§ Problem description: Filter the data below, keeping only lines that contain "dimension".

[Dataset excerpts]
● ● ●
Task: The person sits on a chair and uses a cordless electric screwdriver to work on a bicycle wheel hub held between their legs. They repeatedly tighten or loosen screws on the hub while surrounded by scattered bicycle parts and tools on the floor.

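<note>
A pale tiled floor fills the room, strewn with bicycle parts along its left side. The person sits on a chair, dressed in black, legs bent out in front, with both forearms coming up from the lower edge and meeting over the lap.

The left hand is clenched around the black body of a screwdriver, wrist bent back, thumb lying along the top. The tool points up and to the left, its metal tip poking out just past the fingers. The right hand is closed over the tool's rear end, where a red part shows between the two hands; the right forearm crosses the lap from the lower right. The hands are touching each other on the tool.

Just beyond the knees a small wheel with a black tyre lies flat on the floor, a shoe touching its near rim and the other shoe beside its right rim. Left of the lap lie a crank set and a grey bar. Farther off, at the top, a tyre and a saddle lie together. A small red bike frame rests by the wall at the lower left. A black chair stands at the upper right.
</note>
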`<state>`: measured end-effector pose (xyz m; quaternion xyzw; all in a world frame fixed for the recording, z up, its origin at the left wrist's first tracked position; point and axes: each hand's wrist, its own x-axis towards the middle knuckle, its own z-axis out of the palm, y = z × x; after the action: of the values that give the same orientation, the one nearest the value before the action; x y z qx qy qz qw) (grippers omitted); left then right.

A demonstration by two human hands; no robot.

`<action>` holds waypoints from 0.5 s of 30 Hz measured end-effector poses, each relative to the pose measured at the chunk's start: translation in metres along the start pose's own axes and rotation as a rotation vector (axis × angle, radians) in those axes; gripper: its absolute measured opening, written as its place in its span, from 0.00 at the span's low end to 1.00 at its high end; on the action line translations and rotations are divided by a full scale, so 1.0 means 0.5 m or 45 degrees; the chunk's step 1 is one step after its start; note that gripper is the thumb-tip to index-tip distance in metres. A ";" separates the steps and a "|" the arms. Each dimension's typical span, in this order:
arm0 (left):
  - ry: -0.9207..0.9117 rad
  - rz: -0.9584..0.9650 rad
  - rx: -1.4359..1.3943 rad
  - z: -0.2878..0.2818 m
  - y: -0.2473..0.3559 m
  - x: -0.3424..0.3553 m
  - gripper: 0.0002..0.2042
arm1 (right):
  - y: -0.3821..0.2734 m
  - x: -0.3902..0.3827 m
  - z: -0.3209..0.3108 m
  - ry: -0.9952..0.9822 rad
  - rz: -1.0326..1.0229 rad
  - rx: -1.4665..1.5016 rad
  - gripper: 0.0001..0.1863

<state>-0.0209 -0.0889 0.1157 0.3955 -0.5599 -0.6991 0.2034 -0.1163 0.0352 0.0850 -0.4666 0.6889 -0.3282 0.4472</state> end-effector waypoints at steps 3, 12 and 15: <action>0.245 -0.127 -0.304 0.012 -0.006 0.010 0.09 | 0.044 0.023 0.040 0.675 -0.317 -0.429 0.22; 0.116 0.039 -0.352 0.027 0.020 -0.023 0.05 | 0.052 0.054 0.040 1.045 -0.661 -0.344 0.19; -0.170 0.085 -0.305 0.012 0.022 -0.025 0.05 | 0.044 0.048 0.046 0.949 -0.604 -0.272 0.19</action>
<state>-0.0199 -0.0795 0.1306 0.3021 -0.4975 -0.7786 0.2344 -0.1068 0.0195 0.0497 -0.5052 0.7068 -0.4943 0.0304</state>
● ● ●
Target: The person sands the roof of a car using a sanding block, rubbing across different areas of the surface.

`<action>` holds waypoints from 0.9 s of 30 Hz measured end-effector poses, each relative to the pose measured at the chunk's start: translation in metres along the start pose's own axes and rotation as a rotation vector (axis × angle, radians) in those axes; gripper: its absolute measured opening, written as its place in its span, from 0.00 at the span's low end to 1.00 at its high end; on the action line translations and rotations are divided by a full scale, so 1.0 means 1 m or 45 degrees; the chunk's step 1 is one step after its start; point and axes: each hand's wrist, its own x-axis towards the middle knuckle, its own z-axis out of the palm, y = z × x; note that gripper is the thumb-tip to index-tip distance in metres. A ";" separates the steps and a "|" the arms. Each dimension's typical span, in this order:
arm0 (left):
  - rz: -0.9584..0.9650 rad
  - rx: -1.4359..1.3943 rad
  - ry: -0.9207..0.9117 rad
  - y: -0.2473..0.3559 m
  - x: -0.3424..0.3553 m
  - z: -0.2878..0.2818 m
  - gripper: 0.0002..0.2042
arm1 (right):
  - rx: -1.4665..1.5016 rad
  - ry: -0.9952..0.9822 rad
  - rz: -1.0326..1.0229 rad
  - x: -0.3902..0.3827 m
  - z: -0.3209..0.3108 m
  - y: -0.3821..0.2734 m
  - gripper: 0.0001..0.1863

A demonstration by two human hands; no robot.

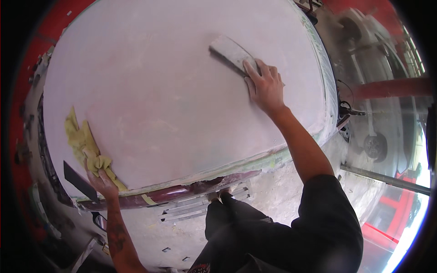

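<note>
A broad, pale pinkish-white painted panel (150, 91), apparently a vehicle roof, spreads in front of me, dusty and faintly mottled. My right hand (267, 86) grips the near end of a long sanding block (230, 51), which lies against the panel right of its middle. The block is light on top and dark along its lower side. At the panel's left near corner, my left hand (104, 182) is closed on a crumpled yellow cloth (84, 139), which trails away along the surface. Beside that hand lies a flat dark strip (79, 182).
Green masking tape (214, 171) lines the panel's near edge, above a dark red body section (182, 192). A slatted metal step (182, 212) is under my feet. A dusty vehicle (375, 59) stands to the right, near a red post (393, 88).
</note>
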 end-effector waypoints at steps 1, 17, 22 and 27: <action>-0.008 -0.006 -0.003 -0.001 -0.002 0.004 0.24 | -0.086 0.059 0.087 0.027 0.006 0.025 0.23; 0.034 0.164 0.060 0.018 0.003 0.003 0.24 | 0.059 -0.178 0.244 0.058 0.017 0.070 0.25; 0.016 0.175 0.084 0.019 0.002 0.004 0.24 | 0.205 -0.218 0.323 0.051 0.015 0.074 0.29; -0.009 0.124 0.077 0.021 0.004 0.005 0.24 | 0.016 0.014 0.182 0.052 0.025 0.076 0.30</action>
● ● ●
§ Solution for this exercise:
`<action>` holds waypoints from 0.5 s of 30 Hz measured end-effector poses, each relative to the pose measured at the chunk's start: translation in metres along the start pose's own axes and rotation as a rotation vector (axis × angle, radians) in those axes; gripper: its absolute measured opening, written as its place in its span, from 0.00 at the span's low end to 1.00 at its high end; on the action line translations and rotations are divided by a full scale, so 1.0 means 0.5 m or 45 degrees; the chunk's step 1 is one step after its start; note that gripper is the thumb-tip to index-tip distance in metres. A ";" separates the steps and a "|" the arms. Each dimension's typical span, in this order:
`<action>` holds waypoints from 0.9 s of 30 Hz measured end-effector poses, each relative to the pose measured at the chunk's start: translation in metres along the start pose's own axes and rotation as a rotation vector (axis × angle, radians) in those axes; gripper: its absolute measured opening, written as its place in its span, from 0.00 at the span's low end to 1.00 at its high end; on the action line translations and rotations are divided by a full scale, so 1.0 means 1 m or 45 degrees; the chunk's step 1 is one step after its start; point and axes: each hand's wrist, its own x-axis towards the middle knuckle, its own z-axis out of the palm, y = z × x; note that gripper is the thumb-tip to index-tip distance in metres. A ";" separates the steps and a "|" the arms. Each dimension's typical span, in this order:

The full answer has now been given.